100 Years Ago
1912 After dozens of detectives searched high and low for Bronx resident Nathan Schwartz, the main suspect in the murder of 12-year-old Julia Connors, the suspect was found dead from gas asphyxiation in a room on Chrystie Street in Manhattan’s Lower East Side. Disguising himself as Max Hershkovitz and claiming to be a recent immigrant to the United States, Schwartz rented a room in the Chrystie Street home of Nathan Kaplan and worked as a dishwasher in a local restaurant.
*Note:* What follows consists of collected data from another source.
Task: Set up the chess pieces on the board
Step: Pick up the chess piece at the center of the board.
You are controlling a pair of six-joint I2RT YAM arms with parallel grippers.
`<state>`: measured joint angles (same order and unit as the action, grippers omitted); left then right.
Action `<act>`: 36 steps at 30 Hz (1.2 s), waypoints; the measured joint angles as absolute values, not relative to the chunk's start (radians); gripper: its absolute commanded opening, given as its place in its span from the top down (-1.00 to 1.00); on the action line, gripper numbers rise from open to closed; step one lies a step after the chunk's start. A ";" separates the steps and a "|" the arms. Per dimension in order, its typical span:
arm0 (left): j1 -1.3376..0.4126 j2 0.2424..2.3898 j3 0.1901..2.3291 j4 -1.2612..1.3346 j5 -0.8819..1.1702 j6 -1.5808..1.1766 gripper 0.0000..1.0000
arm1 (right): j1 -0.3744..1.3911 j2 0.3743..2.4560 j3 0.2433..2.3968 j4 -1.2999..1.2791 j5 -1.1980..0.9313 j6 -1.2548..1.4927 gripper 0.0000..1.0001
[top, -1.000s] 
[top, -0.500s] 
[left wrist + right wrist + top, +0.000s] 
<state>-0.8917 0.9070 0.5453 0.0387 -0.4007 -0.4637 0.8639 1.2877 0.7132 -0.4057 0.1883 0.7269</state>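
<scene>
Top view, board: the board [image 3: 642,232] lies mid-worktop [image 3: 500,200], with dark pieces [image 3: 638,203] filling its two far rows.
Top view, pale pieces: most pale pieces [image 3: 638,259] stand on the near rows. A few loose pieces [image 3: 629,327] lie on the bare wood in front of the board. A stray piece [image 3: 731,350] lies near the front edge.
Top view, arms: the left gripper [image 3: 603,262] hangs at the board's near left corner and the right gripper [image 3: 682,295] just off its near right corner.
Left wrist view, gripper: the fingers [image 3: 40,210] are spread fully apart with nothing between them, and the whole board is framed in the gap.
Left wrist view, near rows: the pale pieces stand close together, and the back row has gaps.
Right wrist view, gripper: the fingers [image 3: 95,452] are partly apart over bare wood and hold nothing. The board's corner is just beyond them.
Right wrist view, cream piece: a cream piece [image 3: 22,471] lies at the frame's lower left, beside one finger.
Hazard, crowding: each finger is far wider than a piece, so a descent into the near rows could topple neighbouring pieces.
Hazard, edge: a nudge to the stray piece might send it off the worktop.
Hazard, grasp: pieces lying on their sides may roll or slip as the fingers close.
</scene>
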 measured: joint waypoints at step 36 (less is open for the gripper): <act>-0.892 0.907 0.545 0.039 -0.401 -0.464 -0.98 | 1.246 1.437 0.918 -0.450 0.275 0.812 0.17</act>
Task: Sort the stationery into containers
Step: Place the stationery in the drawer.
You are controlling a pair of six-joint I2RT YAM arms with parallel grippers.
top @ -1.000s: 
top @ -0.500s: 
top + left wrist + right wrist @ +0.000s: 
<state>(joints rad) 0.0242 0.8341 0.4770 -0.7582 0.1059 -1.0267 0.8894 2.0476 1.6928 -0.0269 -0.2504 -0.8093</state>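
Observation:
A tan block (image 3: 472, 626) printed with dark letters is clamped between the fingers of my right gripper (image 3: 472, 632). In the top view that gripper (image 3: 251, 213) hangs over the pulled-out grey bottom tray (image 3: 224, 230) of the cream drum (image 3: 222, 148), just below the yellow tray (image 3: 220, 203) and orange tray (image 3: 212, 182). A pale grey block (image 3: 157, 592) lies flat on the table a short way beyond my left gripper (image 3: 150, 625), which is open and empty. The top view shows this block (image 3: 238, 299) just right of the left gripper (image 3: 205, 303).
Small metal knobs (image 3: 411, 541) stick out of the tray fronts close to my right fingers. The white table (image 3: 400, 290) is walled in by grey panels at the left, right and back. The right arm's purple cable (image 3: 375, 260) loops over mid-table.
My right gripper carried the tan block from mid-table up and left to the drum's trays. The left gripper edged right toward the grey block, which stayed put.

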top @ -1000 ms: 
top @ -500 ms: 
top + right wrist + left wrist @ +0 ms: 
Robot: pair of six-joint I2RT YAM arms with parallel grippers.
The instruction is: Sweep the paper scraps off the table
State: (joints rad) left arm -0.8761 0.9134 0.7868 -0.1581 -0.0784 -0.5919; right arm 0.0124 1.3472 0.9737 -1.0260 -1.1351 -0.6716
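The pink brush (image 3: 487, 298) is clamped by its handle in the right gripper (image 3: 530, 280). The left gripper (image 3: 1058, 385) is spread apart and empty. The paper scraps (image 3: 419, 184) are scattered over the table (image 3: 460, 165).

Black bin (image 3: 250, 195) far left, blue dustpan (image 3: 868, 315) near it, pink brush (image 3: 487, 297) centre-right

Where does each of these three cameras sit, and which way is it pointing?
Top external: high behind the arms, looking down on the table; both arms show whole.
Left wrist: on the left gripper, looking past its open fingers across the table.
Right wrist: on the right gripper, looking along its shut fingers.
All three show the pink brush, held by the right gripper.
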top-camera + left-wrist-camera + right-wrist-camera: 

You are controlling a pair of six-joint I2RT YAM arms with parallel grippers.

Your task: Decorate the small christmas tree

Kaplan didn’t suspect that there was anything strange about Schwartz and didn’t actually see much of him, since his tenant would leave at 6 a.m. and return at 10 p.m. The only thing Kaplan noted was that Schwartz would return home with a large pile of newspapers every day. A few days ago, when Kaplan woke up in the morning, he smelled a strong odor of gas coming from Schwartz’s room. Not able to enter with the door locked, he called a policeman, who opened it. There they found Schwartz dead, with his mouth still on the gas pipe. A large pile of articles about the Connors murder was on the table.
75 Years Ago
1937 It wasn’t long ago that Harlem was called the “Jerusalem of New York,” although now its residents are mainly black. But on 128th Street and Lenox Avenue, there is still a little synagogue, and its congregants and its rabbi, like the neighborhood’s residents, are all black. The synagogue is a poor one, but on the inside it looks much like any other. There is a blue-and-white Jewish flag hanging from a table. The only unusual item is a large framed portrait of fallen Ethiopian monarch Haile Selassie. Descended from Ethiopian Falashas, the rabbi claims to have a local congregation of a few thousand black Jews.
50 Years Ago
1962 According to well-informed sources in Paris, a sensational report in an Israeli newspaper stating that 300 Jews were murdered during riots in Oran, Algeria, is unfounded. They said the number of Jews killed is more likely about three or four. These same sources noted that about 100 Jews have been killed in the Algerian unrest since the beginning of the year. Also, they noted, Algerian Jewish refugees in France are having a difficult time because the government continues to settle them in rural areas that have no Jewish communities.